- _Work order_:
The whole listing below needs to be duplicated exactly, pictures aside.

- _Data section_:
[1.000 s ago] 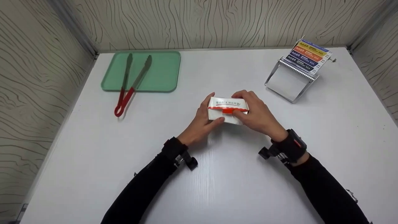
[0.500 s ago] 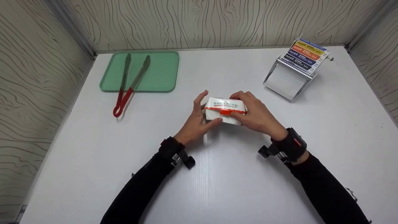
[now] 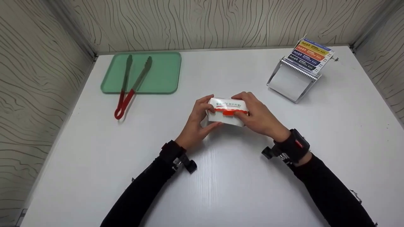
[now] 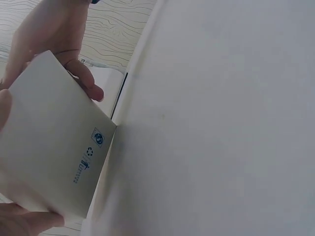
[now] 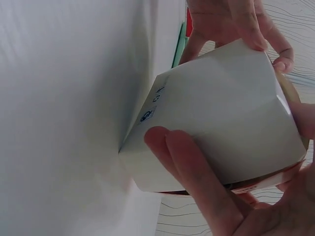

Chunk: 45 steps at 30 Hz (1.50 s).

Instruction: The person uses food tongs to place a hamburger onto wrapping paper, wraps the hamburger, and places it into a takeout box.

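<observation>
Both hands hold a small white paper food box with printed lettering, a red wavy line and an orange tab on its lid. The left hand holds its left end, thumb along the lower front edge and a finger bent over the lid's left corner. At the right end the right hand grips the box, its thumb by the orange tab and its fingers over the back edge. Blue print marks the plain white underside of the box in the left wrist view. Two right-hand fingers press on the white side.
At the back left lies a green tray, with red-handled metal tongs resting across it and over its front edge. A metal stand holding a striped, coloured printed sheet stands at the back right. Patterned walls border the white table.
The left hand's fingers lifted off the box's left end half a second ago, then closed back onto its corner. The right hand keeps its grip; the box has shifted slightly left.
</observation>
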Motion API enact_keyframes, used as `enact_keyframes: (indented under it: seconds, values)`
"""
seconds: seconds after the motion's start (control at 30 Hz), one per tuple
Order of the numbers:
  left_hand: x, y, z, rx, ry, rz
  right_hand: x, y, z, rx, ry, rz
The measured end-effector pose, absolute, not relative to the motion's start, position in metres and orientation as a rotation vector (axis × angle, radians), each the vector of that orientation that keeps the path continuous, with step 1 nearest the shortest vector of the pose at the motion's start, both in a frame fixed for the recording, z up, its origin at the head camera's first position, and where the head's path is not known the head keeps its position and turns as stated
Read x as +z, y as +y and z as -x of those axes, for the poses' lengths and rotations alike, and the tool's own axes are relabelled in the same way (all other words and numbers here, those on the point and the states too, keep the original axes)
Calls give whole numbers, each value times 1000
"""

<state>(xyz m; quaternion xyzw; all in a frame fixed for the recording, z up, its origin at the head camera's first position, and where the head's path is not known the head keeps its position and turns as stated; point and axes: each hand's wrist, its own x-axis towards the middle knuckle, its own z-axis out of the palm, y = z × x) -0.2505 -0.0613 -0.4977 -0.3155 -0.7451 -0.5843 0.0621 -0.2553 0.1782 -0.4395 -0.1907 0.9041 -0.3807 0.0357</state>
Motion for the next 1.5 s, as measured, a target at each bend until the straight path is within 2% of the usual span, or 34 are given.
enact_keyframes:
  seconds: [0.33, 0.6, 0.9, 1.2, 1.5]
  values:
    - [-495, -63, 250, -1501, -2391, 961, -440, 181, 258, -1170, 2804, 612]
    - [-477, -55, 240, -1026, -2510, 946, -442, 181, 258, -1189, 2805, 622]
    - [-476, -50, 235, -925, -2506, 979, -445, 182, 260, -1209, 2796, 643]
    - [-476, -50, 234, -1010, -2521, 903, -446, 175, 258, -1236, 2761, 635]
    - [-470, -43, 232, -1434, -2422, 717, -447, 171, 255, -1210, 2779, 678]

- _Completed exercise_:
[1.000 s ago] 
[0.500 s ago] 
[now] 
[now] 
[now] 

Chunk: 45 steps at 30 Hz (1.50 s).

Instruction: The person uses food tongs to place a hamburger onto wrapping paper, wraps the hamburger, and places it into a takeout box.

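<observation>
Both hands hold a small white paper food box with printed lettering, a red wavy line and an orange tab on its lid. The left hand holds its left end, thumb along the lower front edge and a finger bent over the lid's left corner. At the right end the right hand grips the box, its thumb by the orange tab and its fingers over the back edge. Blue print marks the plain white underside of the box in the left wrist view. Two right-hand fingers press on the white side.
At the back left lies a green tray, with red-handled metal tongs resting across it and over its front edge. A metal stand holding a striped, coloured printed sheet stands at the back right. Patterned walls border the white table.
The left hand's fingers lifted off the box's left end half a second ago, then closed back onto its corner. The right hand keeps its grip; the box has shifted slightly left.
</observation>
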Motion API enact_keyframes, used as `enact_keyframes: (indented under it: seconds, values)`
"""
seconds: seconds after the motion's start (control at 30 Hz), one per tuple
Order of the numbers:
  left_hand: x, y, z, rx, ry, rz
  right_hand: x, y, z, rx, ry, rz
The measured end-effector pose, absolute, not relative to the motion's start, position in metres and orientation as a rotation vector (axis × angle, radians), each the vector of that orientation that keeps the path continuous, with step 1 nearest the shortest vector of the pose at the motion's start, both in a frame fixed for the recording, z up, its origin at the head camera's first position, and where the head's path is not known the head keeps its position and turns as stated
Read x as +z, y as +y and z as -x of those axes, for the poses' lengths and rotations alike, and the tool's own axes are relabelled in the same way (all other words and numbers here, those on the point and the states too, keep the original axes)
Calls give whole numbers, each value times 1000
"""

<state>(xyz m; quaternion xyzw; all in a frame fixed for the recording, z up, its origin at the head camera's first position, and where the head's path is not known the head keeps its position and turns as stated; point and axes: each hand's wrist, its own x-axis towards the middle knuckle, its own z-axis out of the palm, y = z × x) -0.2505 -0.0613 -0.4977 -0.3155 -0.7451 -0.5843 0.0621 -0.2553 0.1782 -0.4395 -0.1907 0.9041 -0.3807 0.0357</state>
Motion for the next 1.5 s, as measured, a target at each bend until the straight path is within 2% of the usual span, or 34 are given.
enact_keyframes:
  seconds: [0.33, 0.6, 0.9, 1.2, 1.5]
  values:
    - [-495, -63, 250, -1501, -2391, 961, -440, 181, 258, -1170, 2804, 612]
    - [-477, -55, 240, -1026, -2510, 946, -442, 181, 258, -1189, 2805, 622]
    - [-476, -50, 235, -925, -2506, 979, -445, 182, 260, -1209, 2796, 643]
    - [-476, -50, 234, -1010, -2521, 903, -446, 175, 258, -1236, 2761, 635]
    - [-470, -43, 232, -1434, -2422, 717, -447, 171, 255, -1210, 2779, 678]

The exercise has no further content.